**What the exercise asks**
Write out the data exactly, keeping every line.

══════

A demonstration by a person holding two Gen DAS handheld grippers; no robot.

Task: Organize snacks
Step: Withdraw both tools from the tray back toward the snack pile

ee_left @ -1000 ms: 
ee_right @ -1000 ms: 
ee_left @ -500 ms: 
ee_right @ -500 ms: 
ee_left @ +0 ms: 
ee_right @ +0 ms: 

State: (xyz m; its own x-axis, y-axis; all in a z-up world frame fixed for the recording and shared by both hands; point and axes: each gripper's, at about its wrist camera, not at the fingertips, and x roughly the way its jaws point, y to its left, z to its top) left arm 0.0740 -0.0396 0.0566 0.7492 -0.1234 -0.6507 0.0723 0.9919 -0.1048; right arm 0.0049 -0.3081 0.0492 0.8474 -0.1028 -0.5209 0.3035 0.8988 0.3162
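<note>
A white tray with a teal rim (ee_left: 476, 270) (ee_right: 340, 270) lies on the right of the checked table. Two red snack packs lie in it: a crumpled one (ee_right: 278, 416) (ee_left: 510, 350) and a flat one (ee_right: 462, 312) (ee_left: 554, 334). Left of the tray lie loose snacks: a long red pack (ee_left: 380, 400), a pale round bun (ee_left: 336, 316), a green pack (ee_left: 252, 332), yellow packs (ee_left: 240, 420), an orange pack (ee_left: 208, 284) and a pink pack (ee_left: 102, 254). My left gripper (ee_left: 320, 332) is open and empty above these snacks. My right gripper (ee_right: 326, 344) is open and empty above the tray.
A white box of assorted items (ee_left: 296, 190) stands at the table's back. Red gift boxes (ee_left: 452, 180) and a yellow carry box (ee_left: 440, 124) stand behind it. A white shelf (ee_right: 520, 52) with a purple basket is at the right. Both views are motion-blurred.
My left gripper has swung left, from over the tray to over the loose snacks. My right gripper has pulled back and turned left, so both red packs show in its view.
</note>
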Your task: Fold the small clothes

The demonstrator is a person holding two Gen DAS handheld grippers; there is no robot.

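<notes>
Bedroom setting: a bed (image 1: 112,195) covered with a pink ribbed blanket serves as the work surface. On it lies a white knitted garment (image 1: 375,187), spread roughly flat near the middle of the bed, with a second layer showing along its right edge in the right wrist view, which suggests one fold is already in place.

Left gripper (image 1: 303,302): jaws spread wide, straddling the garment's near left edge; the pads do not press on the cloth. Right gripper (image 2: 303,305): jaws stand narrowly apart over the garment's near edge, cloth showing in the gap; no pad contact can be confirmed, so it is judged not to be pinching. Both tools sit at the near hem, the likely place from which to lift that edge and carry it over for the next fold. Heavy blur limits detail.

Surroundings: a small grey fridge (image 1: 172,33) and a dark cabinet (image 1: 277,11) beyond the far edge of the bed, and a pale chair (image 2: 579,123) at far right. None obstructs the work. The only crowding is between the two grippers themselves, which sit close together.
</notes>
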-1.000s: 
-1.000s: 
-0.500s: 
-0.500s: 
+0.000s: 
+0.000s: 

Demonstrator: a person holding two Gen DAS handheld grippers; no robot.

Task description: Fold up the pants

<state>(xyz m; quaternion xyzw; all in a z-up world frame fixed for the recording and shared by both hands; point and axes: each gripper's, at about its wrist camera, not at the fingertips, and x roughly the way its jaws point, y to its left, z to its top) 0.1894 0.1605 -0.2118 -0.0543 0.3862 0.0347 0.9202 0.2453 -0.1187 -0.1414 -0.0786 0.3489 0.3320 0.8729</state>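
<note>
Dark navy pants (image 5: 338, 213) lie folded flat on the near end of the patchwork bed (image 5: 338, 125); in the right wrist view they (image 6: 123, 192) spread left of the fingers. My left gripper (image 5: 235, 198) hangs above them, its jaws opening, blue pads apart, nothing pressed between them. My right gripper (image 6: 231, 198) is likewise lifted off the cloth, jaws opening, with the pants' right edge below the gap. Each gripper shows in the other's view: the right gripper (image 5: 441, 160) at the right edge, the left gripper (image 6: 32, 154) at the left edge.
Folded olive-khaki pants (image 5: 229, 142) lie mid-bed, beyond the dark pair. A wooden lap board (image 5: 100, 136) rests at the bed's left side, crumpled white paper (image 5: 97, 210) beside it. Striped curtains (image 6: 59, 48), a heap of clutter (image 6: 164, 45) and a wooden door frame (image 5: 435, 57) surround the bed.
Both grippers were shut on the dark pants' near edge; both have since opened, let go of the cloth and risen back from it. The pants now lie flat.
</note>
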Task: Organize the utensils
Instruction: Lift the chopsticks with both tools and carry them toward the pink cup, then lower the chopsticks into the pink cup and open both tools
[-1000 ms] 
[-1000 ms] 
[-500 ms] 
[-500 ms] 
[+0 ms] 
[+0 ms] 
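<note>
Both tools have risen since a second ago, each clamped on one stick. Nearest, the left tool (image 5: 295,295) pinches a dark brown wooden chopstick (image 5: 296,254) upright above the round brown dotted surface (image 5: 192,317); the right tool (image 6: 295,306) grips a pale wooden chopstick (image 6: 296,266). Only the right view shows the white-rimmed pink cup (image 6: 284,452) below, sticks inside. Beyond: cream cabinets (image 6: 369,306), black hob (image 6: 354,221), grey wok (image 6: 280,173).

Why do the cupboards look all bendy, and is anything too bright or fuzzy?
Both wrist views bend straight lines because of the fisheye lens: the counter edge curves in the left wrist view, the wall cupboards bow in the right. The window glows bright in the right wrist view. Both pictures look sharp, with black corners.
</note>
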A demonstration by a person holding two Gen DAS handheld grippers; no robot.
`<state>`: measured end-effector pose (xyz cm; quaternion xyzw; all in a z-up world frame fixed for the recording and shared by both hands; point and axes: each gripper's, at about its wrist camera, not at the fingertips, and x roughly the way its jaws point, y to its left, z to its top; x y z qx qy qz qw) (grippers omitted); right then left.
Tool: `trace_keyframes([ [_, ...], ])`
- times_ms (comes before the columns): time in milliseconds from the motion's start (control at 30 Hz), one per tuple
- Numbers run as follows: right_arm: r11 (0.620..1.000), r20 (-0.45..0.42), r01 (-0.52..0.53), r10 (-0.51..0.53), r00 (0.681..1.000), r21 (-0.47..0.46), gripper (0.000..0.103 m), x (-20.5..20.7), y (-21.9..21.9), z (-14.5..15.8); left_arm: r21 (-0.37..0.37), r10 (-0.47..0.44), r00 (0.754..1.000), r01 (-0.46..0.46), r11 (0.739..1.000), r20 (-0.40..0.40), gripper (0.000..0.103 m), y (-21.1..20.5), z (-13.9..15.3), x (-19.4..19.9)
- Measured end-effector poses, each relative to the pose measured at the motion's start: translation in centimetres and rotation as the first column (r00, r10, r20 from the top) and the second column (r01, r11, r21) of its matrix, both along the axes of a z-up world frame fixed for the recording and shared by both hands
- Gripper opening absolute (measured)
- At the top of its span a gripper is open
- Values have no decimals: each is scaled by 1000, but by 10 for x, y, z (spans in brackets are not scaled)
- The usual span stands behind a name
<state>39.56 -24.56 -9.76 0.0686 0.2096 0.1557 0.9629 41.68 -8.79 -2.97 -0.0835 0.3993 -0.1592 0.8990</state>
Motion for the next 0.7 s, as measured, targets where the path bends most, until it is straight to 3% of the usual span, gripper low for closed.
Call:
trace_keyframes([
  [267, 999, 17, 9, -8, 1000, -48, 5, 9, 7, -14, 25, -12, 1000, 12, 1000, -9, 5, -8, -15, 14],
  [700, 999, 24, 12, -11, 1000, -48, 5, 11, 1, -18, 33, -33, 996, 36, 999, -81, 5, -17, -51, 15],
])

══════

**Solved exercise**
A demonstration by a person holding two Gen DAS handheld grippers; no robot.

Task: Organize snacks
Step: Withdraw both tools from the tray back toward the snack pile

ee_left @ -1000 ms: 
ee_right @ -1000 ms: 
ee_left @ -500 ms: 
ee_right @ -500 ms: 
ee_left @ +0 ms: 
ee_right @ +0 ms: 

State: (xyz m; its own x-axis, y-axis; all in a z-up world frame fixed for the recording and shared by both hands; point and axes: each gripper's, at about its wrist camera, not at the fingertips, and x roughly the way its jaws point, y to its left, z to its top) left arm 0.0740 -0.0396 0.0566 0.7492 -0.1234 -0.6507 0.0723 0.9919 -0.1048; right arm 0.0049 -0.3081 0.0492 0.8474 -0.1028 -0.5209 0.3035 0.8988 0.3162
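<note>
A white tray with a teal rim (ee_left: 476, 270) (ee_right: 340, 270) lies on the right of the checked table. Two red snack packs lie in it: a crumpled one (ee_right: 278, 416) (ee_left: 510, 350) and a flat one (ee_right: 462, 312) (ee_left: 554, 334). Left of the tray lie loose snacks: a long red pack (ee_left: 380, 400), a pale round bun (ee_left: 336, 316), a green pack (ee_left: 252, 332), yellow packs (ee_left: 240, 420), an orange pack (ee_left: 208, 284) and a pink pack (ee_left: 102, 254). My left gripper (ee_left: 320, 332) is open and empty above these snacks. My right gripper (ee_right: 326, 344) is open and empty above the tray.
A white box of assorted items (ee_left: 296, 190) stands at the table's back. Red gift boxes (ee_left: 452, 180) and a yellow carry box (ee_left: 440, 124) stand behind it. A white shelf (ee_right: 520, 52) with a purple basket is at the right. Both views are motion-blurred.
My left gripper has swung left, from over the tray to over the loose snacks. My right gripper has pulled back and turned left, so both red packs show in its view.
</note>
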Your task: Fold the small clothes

The demonstrator is a person holding two Gen DAS handheld grippers; there is no robot.

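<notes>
Bedroom setting: a bed (image 1: 112,195) covered with a pink ribbed blanket serves as the work surface. On it lies a white knitted garment (image 1: 375,187), spread roughly flat near the middle of the bed, with a second layer showing along its right edge in the right wrist view, which suggests one fold is already in place.

Left gripper (image 1: 303,302): jaws spread wide, straddling the garment's near left edge; the pads do not press on the cloth. Right gripper (image 2: 303,305): jaws stand narrowly apart over the garment's near edge, cloth showing in the gap; no pad contact can be confirmed, so it is judged not to be pinching. Both tools sit at the near hem, the likely place from which to lift that edge and carry it over for the next fold. Heavy blur limits detail.

Surroundings: a small grey fridge (image 1: 172,33) and a dark cabinet (image 1: 277,11) beyond the far edge of the bed, and a pale chair (image 2: 579,123) at far right. None obstructs the work. The only crowding is between the two grippers themselves, which sit close together.
</notes>
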-1.000s: 
-1.000s: 
-0.500s: 
-0.500s: 
+0.000s: 
+0.000s: 

Demonstrator: a person holding two Gen DAS handheld grippers; no robot.

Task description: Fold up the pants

<state>(xyz m; quaternion xyzw; all in a z-up world frame fixed for the recording and shared by both hands; point and axes: each gripper's, at about its wrist camera, not at the fingertips, and x roughly the way its jaws point, y to its left, z to its top) 0.1894 0.1605 -0.2118 -0.0543 0.3862 0.0347 0.9202 0.2453 -0.1187 -0.1414 -0.0786 0.3489 0.3320 0.8729</state>
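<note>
Dark navy pants (image 5: 338, 213) lie folded flat on the near end of the patchwork bed (image 5: 338, 125); in the right wrist view they (image 6: 123, 192) spread left of the fingers. My left gripper (image 5: 235, 198) hangs above them, its jaws opening, blue pads apart, nothing pressed between them. My right gripper (image 6: 231, 198) is likewise lifted off the cloth, jaws opening, with the pants' right edge below the gap. Each gripper shows in the other's view: the right gripper (image 5: 441, 160) at the right edge, the left gripper (image 6: 32, 154) at the left edge.
Folded olive-khaki pants (image 5: 229, 142) lie mid-bed, beyond the dark pair. A wooden lap board (image 5: 100, 136) rests at the bed's left side, crumpled white paper (image 5: 97, 210) beside it. Striped curtains (image 6: 59, 48), a heap of clutter (image 6: 164, 45) and a wooden door frame (image 5: 435, 57) surround the bed.
Both grippers were shut on the dark pants' near edge; both have since opened, let go of the cloth and risen back from it. The pants now lie flat.
</note>
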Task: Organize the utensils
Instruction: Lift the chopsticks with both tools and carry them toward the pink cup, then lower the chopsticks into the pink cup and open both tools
[-1000 ms] 
[-1000 ms] 
[-500 ms] 
[-500 ms] 
[+0 ms] 
[+0 ms] 
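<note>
Both tools have risen since a second ago, each clamped on one stick. Nearest, the left tool (image 5: 295,295) pinches a dark brown wooden chopstick (image 5: 296,254) upright above the round brown dotted surface (image 5: 192,317); the right tool (image 6: 295,306) grips a pale wooden chopstick (image 6: 296,266). Only the right view shows the white-rimmed pink cup (image 6: 284,452) below, sticks inside. Beyond: cream cabinets (image 6: 369,306), black hob (image 6: 354,221), grey wok (image 6: 280,173).

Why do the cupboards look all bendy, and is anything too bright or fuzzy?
Both wrist views bend straight lines because of the fisheye lens: the counter edge curves in the left wrist view, the wall cupboards bow in the right. The window glows bright in the right wrist view. Both pictures look sharp, with black corners.
</note>
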A demonstration by a person holding two Gen DAS handheld grippers; no robot.
`<state>`: measured end-effector pose (xyz cm; quaternion xyzw; all in a z-up world frame fixed for the recording and shared by both hands; point and axes: each gripper's, at about its wrist camera, not at the fingertips, and x roughly the way its jaws point, y to its left, z to its top; x y z qx qy qz qw) (grippers omitted); right then left.
Tool: `trace_keyframes([ [_, ...], ])`
- times_ms (comes before the columns): time in milliseconds from the motion's start (control at 30 Hz), one per tuple
- Numbers run as follows: right_arm: r11 (0.620..1.000), r20 (-0.45..0.42), r01 (-0.52..0.53), r10 (-0.51..0.53), r00 (0.681..1.000), r21 (-0.47..0.46), gripper (0.000..0.103 m), x (-20.5..20.7), y (-21.9..21.9), z (-14.5..15.8); left_arm: r21 (-0.37..0.37), r10 (-0.47..0.44), r00 (0.754..1.000), r01 (-0.46..0.46), r11 (0.739..1.000), r20 (-0.40..0.40), gripper (0.000..0.103 m), y (-21.1..20.5), z (-13.9..15.3), x (-19.4..19.9)
- Measured end-effector poses, each relative to the pose measured at the motion's start: translation in centimetres and rotation as the first column (r00, r10, r20 from the top) and the second column (r01, r11, r21) of its matrix, both along the axes of a z-up world frame fixed for the recording and shared by both hands
- Gripper opening absolute (measured)
- At the top of its span a gripper is open
- Values have no decimals: each is scaled by 1000, but by 10 for x, y, z (spans in brackets are not scaled)
- The usual span stands behind a name
<state>39.56 -24.56 -9.76 0.0686 0.2096 0.1557 0.9629 41.68 -8.79 -2.97 -0.0835 0.3993 -0.1592 0.8990</state>
Motion for the next 0.7 s, as measured, targets where the path bends most, until it is straight to 3% of the usual span, gripper low for closed.
Call:
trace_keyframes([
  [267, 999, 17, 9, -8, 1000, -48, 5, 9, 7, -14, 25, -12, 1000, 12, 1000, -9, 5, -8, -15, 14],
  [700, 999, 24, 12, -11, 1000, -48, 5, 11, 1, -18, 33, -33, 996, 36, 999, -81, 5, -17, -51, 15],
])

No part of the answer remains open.